Your goal - Wherever "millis" appears in the records below, copy the line that holds it.
*** Available records Section Begins ***
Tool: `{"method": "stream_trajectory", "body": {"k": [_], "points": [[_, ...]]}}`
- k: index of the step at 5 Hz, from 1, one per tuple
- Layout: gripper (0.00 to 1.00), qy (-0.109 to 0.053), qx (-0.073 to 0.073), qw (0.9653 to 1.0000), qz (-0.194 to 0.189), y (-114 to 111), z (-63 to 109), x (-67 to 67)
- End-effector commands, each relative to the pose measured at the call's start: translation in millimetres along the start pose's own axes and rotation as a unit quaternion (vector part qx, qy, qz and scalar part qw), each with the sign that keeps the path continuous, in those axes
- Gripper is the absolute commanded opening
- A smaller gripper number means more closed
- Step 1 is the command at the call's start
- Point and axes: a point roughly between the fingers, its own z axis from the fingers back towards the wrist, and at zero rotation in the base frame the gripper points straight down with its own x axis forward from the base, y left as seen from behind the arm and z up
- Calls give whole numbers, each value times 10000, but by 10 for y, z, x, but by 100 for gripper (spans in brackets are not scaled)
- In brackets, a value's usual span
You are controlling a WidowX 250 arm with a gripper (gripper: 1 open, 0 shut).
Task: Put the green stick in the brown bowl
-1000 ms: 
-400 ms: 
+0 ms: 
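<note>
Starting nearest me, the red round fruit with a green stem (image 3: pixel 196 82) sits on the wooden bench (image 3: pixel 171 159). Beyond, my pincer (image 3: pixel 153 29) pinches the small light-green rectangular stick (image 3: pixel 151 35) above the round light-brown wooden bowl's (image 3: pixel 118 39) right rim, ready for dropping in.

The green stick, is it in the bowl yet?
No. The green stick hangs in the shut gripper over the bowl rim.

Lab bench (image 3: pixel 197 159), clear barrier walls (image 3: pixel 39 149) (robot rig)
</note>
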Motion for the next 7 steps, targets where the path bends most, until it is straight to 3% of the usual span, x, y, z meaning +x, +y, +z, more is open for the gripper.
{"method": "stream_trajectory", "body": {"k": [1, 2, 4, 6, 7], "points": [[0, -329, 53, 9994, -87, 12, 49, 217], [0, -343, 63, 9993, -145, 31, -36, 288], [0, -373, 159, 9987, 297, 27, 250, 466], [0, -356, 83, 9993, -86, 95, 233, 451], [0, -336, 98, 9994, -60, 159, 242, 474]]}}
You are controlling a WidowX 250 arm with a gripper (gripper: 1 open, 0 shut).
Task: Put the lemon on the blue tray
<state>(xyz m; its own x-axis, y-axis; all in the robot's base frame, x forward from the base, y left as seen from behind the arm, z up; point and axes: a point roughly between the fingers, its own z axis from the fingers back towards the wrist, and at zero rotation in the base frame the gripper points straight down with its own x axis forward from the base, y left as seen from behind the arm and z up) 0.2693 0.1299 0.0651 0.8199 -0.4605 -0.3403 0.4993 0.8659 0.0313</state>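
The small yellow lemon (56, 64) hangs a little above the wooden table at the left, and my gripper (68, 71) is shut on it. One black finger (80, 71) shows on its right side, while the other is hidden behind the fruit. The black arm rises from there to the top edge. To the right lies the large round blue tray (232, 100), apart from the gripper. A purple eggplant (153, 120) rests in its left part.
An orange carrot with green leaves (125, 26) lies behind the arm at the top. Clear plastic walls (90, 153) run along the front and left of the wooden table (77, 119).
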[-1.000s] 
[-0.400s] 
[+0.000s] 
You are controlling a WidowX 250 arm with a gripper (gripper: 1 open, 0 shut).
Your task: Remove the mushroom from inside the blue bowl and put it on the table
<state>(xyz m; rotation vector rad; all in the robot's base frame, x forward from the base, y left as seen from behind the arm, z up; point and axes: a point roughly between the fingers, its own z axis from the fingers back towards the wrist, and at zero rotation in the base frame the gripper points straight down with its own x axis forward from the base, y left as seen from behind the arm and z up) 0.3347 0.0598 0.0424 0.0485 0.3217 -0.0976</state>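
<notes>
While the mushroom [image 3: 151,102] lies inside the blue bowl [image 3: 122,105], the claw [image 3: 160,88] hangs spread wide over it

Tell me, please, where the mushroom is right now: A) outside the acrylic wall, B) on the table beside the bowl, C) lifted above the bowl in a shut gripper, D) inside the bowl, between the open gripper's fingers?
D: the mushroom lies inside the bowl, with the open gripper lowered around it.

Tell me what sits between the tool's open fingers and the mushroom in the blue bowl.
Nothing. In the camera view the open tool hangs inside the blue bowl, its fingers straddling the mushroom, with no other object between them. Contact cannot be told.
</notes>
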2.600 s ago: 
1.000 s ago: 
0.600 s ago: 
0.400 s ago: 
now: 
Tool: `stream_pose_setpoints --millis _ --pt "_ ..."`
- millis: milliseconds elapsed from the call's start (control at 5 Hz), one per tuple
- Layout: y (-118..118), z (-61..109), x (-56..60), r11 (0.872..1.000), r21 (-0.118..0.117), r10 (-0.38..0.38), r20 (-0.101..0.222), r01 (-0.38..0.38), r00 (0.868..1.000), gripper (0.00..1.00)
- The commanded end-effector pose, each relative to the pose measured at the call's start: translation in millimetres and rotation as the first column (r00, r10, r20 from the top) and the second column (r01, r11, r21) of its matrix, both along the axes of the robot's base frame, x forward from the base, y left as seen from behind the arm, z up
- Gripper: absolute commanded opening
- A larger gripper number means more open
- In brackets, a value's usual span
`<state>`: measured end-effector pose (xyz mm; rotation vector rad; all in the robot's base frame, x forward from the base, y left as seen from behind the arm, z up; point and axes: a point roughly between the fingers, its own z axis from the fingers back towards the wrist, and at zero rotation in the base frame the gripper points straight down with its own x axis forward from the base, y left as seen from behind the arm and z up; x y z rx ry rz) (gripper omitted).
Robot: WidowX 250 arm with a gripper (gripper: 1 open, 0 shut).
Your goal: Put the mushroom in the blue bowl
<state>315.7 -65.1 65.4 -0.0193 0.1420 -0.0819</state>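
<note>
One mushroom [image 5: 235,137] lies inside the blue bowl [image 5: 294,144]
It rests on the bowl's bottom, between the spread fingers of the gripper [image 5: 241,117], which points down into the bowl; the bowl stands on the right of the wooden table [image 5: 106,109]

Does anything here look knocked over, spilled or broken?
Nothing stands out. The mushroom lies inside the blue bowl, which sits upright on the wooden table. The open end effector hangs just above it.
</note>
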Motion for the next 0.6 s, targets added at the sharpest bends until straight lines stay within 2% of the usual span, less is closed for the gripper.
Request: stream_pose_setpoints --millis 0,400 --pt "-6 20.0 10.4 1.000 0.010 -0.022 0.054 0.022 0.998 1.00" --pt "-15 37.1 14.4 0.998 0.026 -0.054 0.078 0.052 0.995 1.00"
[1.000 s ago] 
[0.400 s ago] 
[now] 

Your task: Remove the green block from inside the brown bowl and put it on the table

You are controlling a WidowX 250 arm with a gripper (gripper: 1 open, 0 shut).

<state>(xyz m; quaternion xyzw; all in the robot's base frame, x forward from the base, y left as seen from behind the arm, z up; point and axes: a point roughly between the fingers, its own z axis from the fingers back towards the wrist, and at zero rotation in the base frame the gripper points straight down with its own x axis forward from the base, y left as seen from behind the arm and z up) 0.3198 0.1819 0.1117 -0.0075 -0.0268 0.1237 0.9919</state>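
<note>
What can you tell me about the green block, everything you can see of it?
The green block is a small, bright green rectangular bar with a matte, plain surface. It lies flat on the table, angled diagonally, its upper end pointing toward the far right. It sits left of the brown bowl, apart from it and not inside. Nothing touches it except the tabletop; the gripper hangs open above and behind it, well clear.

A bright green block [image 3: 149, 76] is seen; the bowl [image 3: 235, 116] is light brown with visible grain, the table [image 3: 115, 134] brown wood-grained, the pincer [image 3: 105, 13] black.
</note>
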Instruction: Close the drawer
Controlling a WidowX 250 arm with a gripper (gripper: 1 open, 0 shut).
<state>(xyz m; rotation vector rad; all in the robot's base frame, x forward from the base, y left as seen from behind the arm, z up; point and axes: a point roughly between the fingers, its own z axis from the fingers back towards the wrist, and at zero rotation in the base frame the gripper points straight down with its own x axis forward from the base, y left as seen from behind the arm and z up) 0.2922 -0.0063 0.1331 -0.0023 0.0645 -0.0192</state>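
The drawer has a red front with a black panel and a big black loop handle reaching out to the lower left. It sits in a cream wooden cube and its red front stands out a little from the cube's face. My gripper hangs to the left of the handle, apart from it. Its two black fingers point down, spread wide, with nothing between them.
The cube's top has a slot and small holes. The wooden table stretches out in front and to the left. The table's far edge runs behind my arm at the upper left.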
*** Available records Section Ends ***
Answer to the exercise -
Tool: `stream_pose_setpoints --millis _ --pt "_ ..."`
- millis: milliseconds elapsed from the call's start (control at 5 Hz), one per tuple
Request: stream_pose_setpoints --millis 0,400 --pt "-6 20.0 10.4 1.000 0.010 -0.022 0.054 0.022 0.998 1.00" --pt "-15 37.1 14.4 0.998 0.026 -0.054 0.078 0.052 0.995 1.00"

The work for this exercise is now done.